Шофер включил скорость.
— Надо было его убрать прямо тут, возле гостиницы. Уж если кому предстоит быть уничтоженным, так не все ли равно, где это произойдет.
— Не будь слишком умным, — сказал третий, сидевший позади водителя. — Если не знаешь, помалкивай. Нам не велели торопиться. Приказали ждать, пока он выйдет из гостиницы, потом идти или ехать следом за ним и снять где-нибудь подальше. Потому что возле гостиницы могут околачиваться люди Ван Оппенса.

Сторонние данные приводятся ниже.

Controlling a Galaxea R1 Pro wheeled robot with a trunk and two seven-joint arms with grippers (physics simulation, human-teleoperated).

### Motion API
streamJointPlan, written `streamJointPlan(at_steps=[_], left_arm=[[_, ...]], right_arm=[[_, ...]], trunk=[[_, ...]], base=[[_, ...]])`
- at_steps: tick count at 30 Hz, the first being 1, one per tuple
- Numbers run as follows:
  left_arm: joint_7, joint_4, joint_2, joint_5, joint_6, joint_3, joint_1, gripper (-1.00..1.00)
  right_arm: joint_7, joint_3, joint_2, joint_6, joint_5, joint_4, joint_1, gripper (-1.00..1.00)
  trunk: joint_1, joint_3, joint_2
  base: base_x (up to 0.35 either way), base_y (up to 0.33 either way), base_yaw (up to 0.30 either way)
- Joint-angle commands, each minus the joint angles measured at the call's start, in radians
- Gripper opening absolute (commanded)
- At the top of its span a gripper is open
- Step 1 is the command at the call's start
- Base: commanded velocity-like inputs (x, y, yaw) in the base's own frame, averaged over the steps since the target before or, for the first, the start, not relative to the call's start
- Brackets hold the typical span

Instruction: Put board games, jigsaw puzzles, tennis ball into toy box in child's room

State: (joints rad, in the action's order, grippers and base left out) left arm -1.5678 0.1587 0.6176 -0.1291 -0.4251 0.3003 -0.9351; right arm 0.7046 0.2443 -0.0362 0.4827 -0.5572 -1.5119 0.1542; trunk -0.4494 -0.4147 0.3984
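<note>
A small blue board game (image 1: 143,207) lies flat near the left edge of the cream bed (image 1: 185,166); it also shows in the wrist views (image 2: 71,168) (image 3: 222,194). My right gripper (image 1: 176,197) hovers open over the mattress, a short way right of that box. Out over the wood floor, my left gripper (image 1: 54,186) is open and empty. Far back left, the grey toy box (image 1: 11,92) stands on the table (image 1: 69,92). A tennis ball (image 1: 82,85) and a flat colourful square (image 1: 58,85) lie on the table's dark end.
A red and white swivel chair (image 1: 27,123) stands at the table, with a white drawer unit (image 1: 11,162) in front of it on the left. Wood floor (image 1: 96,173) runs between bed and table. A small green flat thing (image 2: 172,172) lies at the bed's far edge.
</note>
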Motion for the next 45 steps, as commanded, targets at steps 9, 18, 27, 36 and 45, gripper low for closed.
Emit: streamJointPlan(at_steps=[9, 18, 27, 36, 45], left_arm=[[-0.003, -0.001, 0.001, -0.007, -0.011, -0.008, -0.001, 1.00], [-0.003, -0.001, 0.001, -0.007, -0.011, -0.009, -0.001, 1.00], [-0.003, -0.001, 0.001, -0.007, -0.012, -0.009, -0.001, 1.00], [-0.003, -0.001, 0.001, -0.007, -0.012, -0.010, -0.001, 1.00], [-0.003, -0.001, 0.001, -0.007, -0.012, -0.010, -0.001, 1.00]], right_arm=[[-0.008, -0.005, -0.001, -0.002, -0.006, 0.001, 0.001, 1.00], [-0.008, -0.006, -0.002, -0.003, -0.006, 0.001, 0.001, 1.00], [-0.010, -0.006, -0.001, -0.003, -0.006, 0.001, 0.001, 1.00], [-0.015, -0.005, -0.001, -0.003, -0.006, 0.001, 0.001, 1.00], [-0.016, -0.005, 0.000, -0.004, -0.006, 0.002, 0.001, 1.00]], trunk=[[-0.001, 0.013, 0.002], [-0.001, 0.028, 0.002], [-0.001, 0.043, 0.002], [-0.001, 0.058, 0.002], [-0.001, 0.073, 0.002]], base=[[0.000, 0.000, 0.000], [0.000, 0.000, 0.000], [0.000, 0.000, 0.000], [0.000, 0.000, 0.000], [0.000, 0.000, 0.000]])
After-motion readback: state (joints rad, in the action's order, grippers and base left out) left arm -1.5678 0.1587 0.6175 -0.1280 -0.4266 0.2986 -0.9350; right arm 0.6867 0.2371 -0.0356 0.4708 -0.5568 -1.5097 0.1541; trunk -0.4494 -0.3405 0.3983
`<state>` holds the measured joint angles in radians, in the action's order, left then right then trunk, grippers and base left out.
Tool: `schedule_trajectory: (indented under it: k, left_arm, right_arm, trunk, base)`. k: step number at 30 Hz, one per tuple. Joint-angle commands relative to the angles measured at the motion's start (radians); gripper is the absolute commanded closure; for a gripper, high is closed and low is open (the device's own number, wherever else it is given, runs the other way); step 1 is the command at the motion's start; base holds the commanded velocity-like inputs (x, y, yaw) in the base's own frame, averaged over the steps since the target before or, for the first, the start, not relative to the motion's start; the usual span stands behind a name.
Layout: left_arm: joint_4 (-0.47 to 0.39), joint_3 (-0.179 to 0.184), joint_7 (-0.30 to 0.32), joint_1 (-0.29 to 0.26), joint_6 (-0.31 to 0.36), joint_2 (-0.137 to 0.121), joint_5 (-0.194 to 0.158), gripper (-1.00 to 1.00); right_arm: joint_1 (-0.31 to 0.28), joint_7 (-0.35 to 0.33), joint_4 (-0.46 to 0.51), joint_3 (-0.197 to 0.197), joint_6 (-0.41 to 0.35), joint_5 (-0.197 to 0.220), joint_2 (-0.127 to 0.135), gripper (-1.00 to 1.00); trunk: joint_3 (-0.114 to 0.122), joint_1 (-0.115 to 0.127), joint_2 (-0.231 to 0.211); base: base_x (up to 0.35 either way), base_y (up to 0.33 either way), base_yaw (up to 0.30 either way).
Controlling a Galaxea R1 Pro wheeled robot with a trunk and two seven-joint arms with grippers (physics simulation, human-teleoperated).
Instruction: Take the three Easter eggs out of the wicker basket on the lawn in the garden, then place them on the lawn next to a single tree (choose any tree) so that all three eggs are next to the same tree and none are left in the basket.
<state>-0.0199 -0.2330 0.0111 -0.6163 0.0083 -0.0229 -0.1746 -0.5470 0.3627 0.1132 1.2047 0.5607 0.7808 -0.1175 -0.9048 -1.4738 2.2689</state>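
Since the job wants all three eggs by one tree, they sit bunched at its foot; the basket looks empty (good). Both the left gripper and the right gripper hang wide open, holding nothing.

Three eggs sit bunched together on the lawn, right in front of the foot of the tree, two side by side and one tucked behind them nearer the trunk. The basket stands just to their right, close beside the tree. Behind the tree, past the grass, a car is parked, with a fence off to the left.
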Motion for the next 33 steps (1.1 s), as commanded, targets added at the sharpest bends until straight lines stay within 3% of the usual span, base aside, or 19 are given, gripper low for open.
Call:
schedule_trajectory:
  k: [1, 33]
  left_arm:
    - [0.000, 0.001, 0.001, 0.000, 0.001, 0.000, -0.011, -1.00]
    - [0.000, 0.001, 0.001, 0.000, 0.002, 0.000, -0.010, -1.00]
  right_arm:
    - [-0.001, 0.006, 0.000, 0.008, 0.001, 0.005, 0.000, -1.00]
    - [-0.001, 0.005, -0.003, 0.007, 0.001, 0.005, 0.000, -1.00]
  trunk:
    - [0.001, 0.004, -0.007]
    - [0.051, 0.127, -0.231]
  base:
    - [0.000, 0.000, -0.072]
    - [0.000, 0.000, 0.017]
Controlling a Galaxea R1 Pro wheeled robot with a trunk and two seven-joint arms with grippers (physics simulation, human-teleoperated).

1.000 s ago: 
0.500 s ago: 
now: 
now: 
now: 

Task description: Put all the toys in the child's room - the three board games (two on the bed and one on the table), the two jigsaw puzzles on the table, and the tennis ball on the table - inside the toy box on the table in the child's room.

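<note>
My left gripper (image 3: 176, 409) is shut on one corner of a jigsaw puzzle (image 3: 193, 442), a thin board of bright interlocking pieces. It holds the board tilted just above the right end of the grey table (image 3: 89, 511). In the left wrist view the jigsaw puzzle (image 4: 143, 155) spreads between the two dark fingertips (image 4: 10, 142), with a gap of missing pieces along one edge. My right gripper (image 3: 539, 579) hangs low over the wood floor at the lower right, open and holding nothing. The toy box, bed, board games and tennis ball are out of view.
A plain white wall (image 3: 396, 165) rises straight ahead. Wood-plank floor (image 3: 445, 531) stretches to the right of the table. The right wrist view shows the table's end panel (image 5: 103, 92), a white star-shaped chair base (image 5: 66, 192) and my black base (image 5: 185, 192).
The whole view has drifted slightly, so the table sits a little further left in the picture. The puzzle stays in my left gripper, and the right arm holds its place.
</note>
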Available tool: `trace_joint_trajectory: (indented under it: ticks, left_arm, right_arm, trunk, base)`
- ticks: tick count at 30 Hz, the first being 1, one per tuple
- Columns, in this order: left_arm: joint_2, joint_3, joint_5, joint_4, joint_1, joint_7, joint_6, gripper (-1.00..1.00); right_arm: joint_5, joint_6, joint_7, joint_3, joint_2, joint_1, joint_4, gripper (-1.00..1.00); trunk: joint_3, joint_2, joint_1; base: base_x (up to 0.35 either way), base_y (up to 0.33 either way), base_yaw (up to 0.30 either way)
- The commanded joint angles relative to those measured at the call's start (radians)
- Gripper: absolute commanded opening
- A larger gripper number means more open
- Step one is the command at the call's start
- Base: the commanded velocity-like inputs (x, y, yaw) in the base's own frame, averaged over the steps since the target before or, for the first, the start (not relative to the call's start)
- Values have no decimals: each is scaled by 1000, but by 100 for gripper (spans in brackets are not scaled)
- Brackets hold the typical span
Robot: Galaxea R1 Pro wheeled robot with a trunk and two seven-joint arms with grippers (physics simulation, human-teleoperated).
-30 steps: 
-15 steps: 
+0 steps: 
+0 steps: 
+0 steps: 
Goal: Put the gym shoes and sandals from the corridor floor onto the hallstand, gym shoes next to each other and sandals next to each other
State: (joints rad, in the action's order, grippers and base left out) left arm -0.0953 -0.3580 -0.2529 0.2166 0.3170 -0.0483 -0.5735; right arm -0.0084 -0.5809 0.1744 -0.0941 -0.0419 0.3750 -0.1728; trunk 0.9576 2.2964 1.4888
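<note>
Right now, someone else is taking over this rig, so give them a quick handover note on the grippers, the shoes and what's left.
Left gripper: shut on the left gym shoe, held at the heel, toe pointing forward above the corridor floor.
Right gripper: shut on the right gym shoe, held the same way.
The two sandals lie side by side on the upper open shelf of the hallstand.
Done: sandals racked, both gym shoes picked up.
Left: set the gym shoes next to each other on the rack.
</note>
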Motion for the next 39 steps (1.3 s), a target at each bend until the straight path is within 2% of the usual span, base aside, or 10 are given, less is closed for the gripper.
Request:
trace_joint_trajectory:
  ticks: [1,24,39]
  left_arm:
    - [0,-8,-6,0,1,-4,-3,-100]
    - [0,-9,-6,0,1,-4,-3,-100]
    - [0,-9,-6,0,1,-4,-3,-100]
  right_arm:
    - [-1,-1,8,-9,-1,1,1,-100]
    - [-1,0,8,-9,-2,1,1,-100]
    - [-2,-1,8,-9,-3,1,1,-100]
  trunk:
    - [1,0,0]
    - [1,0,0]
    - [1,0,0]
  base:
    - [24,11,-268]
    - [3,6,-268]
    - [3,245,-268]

— У тебя хорошая память, — сказал водитель, — Я никогда так точно не запоминаю приказаний. Но я бы не стал рисковать, ты же знаешь, что они могут сделать, если он потеряется и нам не удастся его прикончить. С нами что они могут сделать? Слыхал, как поступили с де ла Маса? Ну, а я все знаю. Я сам вел эту цистерну с аэродрома.
«Мерседес» затормозил на Пласа-дель-Конгрессо.
Мужчина, которого им предстояло убрать, вылез из машины и скрылся в воротах.
«Кадиллак» остановился рядом с «мерседесом».
— Здесь? Так близко?
— Ты ни черта не понимаешь. Да он никогда больше не увидит свою машину. Мы снимем его в воротах. Лучшего места, чем такие темные ворота, и не придумаешь.
— Садись-ка в его «мерседес», — обратился этот же агент к водителю, — на всякий случай, чтобы чего не вышло. А мы подождем в воротах, пока он выйдет, и сделаем все, что полагается. Потом ты вылезешь, мы перенесем его в «мерседес» и подожжем машину. Отцепи его канистру с бензином и все приготовь. Ты сидишь за баранкой уже двадцать лет — должен знать, как это делается.
Он громко расхохотался, решив, что неплохо сострил. Однако ни водитель, ни другой агент его не поддержали и не засмеялись, старательно избегая его взгляда.
Они знали, что в один прекрасный день сгорят сами. Свидетели и исполнители представляют наибольшую опасность.
39Во флигеле дома на Пласа-дель-Конгрессо на третьем этаже я нашел квартиру Моники Гонсалес и позвонил.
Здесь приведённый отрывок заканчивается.